Rarely seen female Rain Beetle

Rarely seen female Rain Beetle

Rarely seen female Rain Beetle

Rarely seen female Rain Beetle

What's That Bug? does not endorse extermination

Subject: Ocala bug
Location: Ocala Florida
November 20, 2016 6:57 pm
Never seen one anywhere but Ocala National Forest
Signature: Scotty Cooke

Mating Striped Walkingsticks

Mating Striped Walkingsticks

Dear Scotty,
Your image depicts a gorgeous pair of Southern Striped Walkingsticks,
Anisomorpha buprestoides, but their starkly contrasting black and white coloration is unusual and we did find a similarly colored pair on BugGuide.  According to the information page on BugGuide:  “Three color forms, two of them only found in limited areas:  White form, only found around Ocala National Forest;  Orange form, only found around Archbold Biological Station;  Brown form, widely distributed and commonly found throughout the entire range of the species.”  Walkingsticks in the genus Anisomorpha are frequently found mating and are sometimes called Muskmares, and they should be handled with extreme caution or even better not at all, because according to BugGuide:  “Members of this genus can deliver a chemical spray to the eyes that can cause corneal damage.” 

What's That Bug? does not endorse extermination

Subject: Is this mournful sphinx? Two mating?
Location: Cape Coral Fl
November 11, 2016 8:09 pm
Hi- This was on the side of my house late afternoon near my garden, Cape Coral Florida 11/11/2016- thought it was a bat , but looks like two moths maybe mating?
Saw pic on your website- identified as Mournful Moth? Any ideas? thanks
Signature: R p

Mating Mournful Sphinxes

Mating Mournful Sphinxes

Dear R p,
You are correct that these are mating Mournful Sphinxes.

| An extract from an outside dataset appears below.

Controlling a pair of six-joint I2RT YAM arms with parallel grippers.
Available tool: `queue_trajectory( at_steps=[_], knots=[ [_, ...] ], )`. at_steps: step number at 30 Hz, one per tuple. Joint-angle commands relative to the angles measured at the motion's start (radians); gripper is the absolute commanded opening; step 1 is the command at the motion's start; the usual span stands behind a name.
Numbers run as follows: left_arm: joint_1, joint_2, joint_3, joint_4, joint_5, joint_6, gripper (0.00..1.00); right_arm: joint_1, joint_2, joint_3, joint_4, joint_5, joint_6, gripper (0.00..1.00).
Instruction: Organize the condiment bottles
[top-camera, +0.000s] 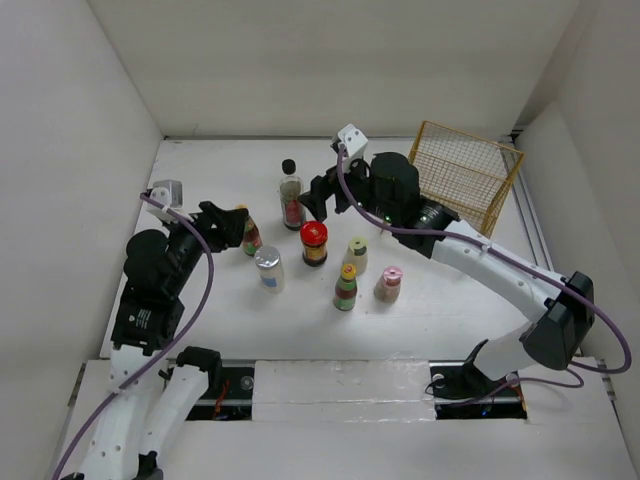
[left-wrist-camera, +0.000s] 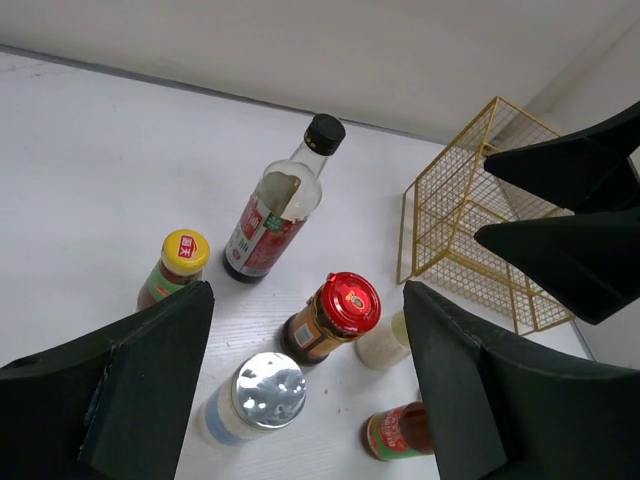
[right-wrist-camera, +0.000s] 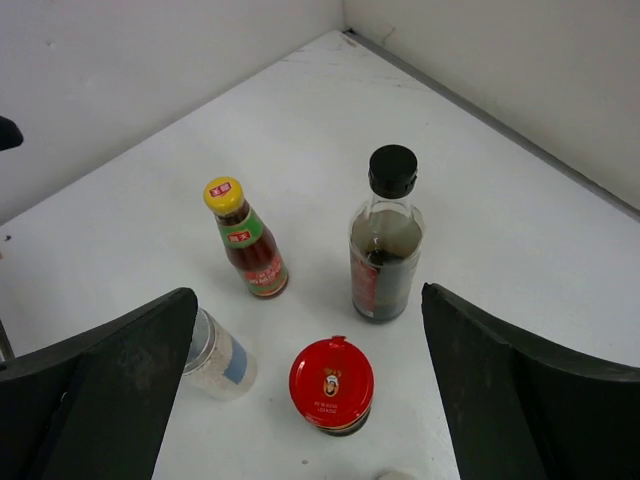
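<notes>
A: Left gripper (top-camera: 236, 226)?

B: Spread wide, pinching nothing. Hovers just beside the yellow-capped bottle (top-camera: 248, 234), at the left edge of the cluster.

A: And the right gripper (top-camera: 316, 196)?

B: Spread wide too, holding nothing. Hangs just right of the black-capped bottle (top-camera: 290, 195) and near the red-capped jar (top-camera: 314, 241).

A: Where are the bottles?

B: All upright on the white table (top-camera: 220, 320), in a loose cluster at mid-table. Black-capped bottle, the tallest, at the back. Red-capped jar just in front of it. Silver-capped jar (top-camera: 268, 268) to the left of that, closer to the arms. Pale-green-capped jar (top-camera: 356, 256) to the right of the red one. Green-labelled yellow-capped bottle (top-camera: 346, 288) and pink-capped jar (top-camera: 389, 284) side by side, nearest the arms.

A: And the gold wire basket (top-camera: 465, 175)?

B: At the far right, behind the right arm, apart from the cluster.
</notes>
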Motion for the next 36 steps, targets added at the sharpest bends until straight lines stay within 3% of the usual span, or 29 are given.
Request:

Thanks Daniel- Very Cool!!👍

What's That Bug? does not endorse extermination

Subject: Two insects
Location: Ravenel, SC
October 31, 2016 9:51 am
My husband found these guys in there work shop and was curious what they are.
Signature: Melissa

Two-Striped Walkingsticks Mating

Two-Striped Walkingsticks Mating

Dear Melissa,
These are mating Two-Striped Walkingsticks in the genus
Anisomorpha and they should be handled with caution because according to BugGuide:  “Members of this genus can deliver a chemical spray to the eyes that can cause corneal damage.”  Mating pairs are sometimes called Muskmares, though theoretically, only the female is a Muskmare.  You might enjoy this image of a herd of mating Muskmares from our archives.

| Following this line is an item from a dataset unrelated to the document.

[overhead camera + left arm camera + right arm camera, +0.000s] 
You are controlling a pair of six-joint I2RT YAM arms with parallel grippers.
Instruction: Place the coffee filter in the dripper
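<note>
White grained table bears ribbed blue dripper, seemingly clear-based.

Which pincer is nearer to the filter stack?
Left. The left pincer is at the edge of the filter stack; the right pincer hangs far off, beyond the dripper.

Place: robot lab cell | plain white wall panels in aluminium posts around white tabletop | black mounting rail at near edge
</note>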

What's That Bug? does not endorse extermination

Subject: Identify this bug
Location: Michigan
October 17, 2016 7:50 pm
I found 2 pair of these bugs while checking my fence line. Michigan, October 16th.
Signature: Brenda Breijak

Pair of Oil Beetles

Pair of Oil Beetles

Dear Brenda,
These are Oil Beetles, Blister Beetles in the genus Meloe, and they are attempting to mate.  We have a very detailed posting on mating Oil Beetles here.

What's That Bug? does not endorse extermination

Ed. Note:  October 13, 2016
We are also finding Painted Tiger Moths at our porch light in Mount Washington, Los Angeles, so it is fair to say they are currently flying in Southern California.

Subject: Strange creature
Location: Soquel Ca
October 11, 2016 7:07 pm
What the heck is it??? 2 heads!!!
Signature: Eve

Mating Painted Tiger Moths

Mating Painted Tiger Moths

Dear Eve,
The reason there are two heads is that one head belongs to the larger female on the right and the other to the male.  This is a mating pair of Painted Tiger Moths, a relatively common California species that is most common in winter months.

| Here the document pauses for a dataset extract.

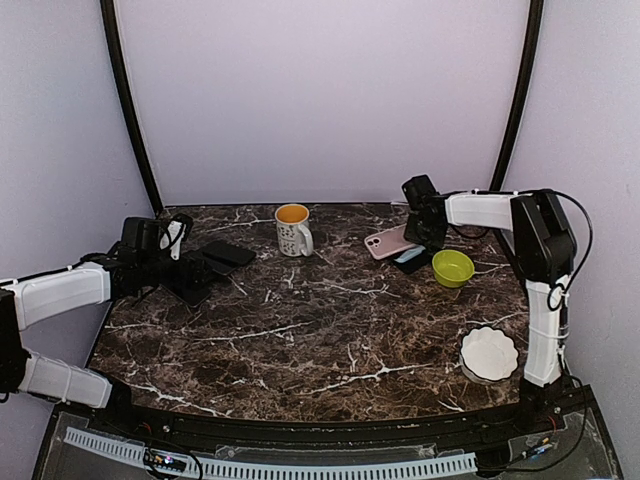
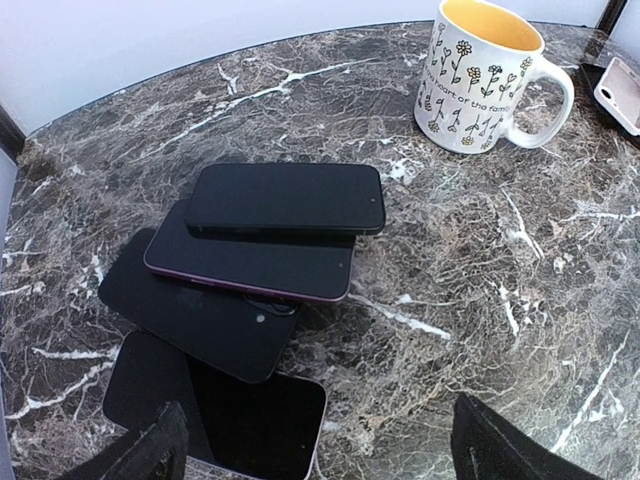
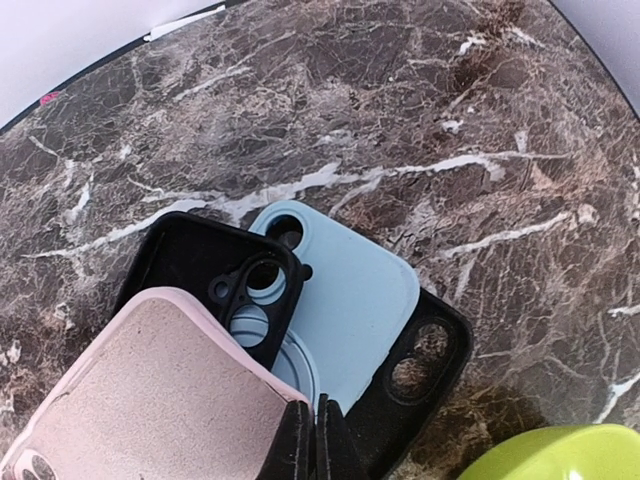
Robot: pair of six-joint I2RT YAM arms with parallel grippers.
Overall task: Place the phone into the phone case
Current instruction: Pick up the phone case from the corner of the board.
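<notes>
Several dark phones lie in an overlapping pile (image 2: 285,198) at the table's far left, also seen in the top view (image 1: 228,254). The top one is black, the one under it has a purple edge (image 2: 250,265), and the nearest has a pale edge (image 2: 250,425). My left gripper (image 2: 320,455) is open and empty just near of the pile. Several cases lie stacked at the far right: a pink case (image 3: 150,390), a black case (image 3: 190,265), a light blue case (image 3: 355,290) and another black case (image 3: 430,350). My right gripper (image 3: 318,445) is shut on the pink case's edge (image 1: 388,241).
A flowered white mug (image 1: 293,228) with a yellow inside stands at the back middle, right of the phones (image 2: 480,80). A green bowl (image 1: 453,267) sits just right of the cases (image 3: 560,455). A white scalloped dish (image 1: 489,352) lies at the near right.
</notes>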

wow you are awesome to get back to me thank you! , I just figured it out!!!! how embarrassing!!!!!  as one has left and eggs are in the place, so funny I really thought it was a 2 headed thing  and not a couple!!!! jeez are they good for the garden?  Thanks again

The larva of the Painted Tiger Moth is a Woolly Bear that is a general feeder that is quite fond of weeds, so one could argue that though the adults do not eat and do not pollinate plants, the caterpillars can help keep back weeds.  The diet of the caterpillars is described on BugGuide as:  “Larvae are generalists of low herbacious plants.”